# Payment Matching
At Shopee, bank transfer is a payment method in most countries. When a buyer chooses to place an order using bank transfer, he/she is supposed to make the transfer within 2 days after he/she places the order.

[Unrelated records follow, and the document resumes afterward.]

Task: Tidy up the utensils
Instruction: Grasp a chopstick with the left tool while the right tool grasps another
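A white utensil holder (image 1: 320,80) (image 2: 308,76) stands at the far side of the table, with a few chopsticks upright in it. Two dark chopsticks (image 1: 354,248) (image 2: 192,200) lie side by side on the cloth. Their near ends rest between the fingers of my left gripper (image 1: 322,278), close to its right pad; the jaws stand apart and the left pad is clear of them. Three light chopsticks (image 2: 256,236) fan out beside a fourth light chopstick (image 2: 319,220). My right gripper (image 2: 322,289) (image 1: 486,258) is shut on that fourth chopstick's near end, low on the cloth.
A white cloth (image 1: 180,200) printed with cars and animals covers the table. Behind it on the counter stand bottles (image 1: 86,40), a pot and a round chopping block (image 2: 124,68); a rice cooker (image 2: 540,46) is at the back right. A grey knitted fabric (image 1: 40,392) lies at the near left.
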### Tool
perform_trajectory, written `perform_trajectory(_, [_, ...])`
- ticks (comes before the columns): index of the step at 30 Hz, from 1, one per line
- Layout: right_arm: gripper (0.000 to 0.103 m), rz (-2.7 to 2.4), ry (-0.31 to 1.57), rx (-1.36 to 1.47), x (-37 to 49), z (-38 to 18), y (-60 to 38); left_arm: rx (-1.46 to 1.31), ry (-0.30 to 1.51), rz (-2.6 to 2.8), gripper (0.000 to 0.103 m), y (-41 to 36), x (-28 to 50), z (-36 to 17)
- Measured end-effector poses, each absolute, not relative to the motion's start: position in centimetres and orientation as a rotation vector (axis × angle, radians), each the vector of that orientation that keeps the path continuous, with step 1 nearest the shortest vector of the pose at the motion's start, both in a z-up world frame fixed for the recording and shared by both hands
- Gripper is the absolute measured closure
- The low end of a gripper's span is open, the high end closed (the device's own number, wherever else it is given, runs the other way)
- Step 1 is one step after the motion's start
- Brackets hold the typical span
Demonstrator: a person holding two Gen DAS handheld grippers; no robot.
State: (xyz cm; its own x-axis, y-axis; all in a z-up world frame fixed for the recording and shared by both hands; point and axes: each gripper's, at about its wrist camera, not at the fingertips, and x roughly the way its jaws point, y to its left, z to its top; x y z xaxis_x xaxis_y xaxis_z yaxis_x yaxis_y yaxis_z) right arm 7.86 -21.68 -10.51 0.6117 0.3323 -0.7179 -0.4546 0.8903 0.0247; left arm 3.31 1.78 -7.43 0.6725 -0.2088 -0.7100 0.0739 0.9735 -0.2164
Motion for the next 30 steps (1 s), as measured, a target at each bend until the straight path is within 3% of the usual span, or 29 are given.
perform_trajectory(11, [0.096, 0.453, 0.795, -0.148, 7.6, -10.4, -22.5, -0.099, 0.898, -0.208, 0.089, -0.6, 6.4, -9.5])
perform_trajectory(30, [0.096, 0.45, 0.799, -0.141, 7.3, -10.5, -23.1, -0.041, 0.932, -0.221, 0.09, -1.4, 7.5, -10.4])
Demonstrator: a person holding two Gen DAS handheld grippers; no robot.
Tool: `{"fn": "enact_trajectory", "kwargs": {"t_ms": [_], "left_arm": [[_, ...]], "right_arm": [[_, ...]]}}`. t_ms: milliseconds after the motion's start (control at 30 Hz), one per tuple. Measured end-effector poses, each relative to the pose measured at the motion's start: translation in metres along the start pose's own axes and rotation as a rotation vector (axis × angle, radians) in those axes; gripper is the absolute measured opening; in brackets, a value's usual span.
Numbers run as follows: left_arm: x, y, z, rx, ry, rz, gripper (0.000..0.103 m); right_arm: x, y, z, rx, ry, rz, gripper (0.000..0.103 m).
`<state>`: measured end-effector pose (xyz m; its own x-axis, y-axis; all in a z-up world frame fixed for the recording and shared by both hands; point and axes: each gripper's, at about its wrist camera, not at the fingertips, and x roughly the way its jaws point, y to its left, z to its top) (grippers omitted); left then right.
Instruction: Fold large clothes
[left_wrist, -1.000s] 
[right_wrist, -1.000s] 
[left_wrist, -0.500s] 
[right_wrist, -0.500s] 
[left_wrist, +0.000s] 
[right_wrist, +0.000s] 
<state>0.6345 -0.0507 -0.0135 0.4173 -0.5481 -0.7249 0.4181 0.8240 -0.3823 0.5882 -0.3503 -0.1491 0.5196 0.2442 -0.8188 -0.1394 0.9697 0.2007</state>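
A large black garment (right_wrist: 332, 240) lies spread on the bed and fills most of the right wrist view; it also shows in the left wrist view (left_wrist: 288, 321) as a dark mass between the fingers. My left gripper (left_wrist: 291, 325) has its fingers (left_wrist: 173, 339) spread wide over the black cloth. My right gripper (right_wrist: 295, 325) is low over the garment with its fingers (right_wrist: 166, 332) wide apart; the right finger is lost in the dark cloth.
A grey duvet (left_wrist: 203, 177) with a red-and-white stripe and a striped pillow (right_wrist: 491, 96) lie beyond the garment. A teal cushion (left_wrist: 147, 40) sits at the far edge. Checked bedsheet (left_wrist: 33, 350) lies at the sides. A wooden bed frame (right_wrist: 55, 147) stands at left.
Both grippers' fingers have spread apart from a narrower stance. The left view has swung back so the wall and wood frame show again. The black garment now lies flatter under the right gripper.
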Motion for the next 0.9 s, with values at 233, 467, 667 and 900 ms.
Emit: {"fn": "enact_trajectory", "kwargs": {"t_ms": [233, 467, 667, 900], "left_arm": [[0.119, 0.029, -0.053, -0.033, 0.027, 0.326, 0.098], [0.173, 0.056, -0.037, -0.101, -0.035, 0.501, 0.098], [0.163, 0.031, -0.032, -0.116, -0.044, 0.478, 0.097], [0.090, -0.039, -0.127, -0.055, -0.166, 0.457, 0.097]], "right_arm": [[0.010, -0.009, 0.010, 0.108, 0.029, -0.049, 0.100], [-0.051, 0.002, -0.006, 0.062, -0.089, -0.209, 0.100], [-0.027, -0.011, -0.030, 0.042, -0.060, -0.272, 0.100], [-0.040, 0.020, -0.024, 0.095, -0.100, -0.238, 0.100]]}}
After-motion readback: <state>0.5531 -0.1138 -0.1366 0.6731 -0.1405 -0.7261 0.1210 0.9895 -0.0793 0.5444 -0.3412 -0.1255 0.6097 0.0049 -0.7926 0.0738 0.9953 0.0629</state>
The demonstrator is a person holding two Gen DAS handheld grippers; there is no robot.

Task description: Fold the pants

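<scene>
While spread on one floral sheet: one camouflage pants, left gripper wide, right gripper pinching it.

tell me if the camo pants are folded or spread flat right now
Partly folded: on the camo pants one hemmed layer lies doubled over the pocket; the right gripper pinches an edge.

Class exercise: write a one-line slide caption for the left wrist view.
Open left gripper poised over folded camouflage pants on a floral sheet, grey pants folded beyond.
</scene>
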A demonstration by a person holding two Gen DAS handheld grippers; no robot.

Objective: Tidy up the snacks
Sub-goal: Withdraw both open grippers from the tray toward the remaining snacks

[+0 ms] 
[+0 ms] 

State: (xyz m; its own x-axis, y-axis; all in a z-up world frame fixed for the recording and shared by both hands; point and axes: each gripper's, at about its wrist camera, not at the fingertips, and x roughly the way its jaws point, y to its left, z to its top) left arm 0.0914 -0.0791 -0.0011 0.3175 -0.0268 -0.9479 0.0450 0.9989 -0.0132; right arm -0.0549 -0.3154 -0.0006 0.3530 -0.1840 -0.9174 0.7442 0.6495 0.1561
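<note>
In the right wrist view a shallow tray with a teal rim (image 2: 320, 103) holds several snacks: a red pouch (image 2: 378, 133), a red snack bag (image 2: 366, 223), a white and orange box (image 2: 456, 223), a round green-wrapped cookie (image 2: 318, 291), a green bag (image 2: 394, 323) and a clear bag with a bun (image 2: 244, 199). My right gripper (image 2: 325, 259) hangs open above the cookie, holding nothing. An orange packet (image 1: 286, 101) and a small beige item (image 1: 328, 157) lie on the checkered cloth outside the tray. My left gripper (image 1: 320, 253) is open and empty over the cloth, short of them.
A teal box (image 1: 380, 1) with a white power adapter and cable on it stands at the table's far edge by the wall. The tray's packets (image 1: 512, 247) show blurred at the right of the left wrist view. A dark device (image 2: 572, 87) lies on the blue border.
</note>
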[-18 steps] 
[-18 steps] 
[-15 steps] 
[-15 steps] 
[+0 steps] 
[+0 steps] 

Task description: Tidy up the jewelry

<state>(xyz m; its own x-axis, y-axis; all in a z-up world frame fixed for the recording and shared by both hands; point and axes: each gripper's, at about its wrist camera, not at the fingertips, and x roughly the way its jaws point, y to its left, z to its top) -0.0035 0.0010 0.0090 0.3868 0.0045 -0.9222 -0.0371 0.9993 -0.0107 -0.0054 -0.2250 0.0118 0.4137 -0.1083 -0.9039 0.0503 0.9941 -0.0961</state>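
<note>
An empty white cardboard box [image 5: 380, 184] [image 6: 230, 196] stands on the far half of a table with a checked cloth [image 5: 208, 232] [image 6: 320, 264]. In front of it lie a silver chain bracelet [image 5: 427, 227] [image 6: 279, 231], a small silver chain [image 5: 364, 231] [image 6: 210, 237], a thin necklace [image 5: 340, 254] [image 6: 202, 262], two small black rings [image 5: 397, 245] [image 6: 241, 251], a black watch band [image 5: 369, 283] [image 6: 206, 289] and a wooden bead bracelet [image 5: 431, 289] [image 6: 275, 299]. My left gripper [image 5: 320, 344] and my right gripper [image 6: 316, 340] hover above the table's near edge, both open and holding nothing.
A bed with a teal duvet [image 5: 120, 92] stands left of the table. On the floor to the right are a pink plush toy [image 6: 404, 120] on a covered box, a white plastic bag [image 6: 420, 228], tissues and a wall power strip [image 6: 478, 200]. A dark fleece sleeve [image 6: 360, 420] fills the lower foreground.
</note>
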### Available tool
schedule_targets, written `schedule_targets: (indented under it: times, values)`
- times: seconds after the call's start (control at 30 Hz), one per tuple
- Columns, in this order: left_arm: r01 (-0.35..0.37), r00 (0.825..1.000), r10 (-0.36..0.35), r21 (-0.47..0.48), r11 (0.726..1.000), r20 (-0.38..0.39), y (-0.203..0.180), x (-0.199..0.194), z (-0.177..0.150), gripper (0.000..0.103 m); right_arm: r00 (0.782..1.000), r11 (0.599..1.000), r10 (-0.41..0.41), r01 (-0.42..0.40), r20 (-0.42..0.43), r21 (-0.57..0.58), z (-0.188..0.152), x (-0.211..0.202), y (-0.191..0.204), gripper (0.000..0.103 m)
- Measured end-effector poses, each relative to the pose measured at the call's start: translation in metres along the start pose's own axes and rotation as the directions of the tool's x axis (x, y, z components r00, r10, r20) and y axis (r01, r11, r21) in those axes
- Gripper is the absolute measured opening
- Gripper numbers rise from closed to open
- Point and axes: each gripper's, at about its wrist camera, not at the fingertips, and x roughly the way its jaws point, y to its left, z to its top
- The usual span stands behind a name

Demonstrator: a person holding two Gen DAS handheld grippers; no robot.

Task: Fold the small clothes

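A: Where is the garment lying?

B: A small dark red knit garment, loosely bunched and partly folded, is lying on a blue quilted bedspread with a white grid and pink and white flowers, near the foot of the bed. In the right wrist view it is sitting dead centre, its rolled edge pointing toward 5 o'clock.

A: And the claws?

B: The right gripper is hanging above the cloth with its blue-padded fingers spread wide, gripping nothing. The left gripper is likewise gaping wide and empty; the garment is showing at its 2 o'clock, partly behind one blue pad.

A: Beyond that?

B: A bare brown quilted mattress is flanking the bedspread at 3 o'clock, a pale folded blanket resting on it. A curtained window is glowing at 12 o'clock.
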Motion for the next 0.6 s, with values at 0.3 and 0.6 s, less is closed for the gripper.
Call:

After he/she makes the transfer, Shopee will receive a bank statement from the bank and Shopee needs to compare and match the bank statement with the checkout information in order to confirm that this particular order has been paid. This process is called payment matching.

Two criteria need to be met in order to match a bank statement with a checkout:
- Amount match: Statement amount equals checkout amount.
- Name match: Statement description “matches” checkout buyer name (Note: statement description usually contains buyer name)

A proper match occurs when both the amount and the name matches on both bank statement and checkout list.

# Preparation of the Dataset

In [1]:
import pandas as pd
import numpy as np
import matplotlib.pyplot as plt
import seaborn as sns

!pip install fuzzywuzzy

import warnings
warnings.filterwarnings('ignore')

import re
from fuzzywuzzy import fuzz



In [2]:
bank = pd.read_csv('/content/drive/MyDrive/Datasets/NDSC/bank_statement.csv')
check = pd.read_csv('/content/drive/MyDrive/Datasets/NDSC/checkout.csv')

In [3]:
bank.head()

Unnamed: 0,stmt_id,stmt_amount,desc
0,1,100.0,INSTANT TRANSFER BAW CGANBAWI YIWHI * LEZC ...
1,2,23.77,WOOG CARIZA NIWSI YO
2,3,18.0,ZOMAZAW MABIX ATMA * BUGW * KZBUGW - TRANSFER...
3,4,21.87,TRANSFER GO LA/FA AHHA PUYIMA * YEBF ...
4,5,53.68,INSTANT TRANSFER FABZUN WIQAT JIW FA* TEGF ...


In [4]:
print(f"This dataset contains {bank.shape[0]} rows and {bank.shape[1]} columns.")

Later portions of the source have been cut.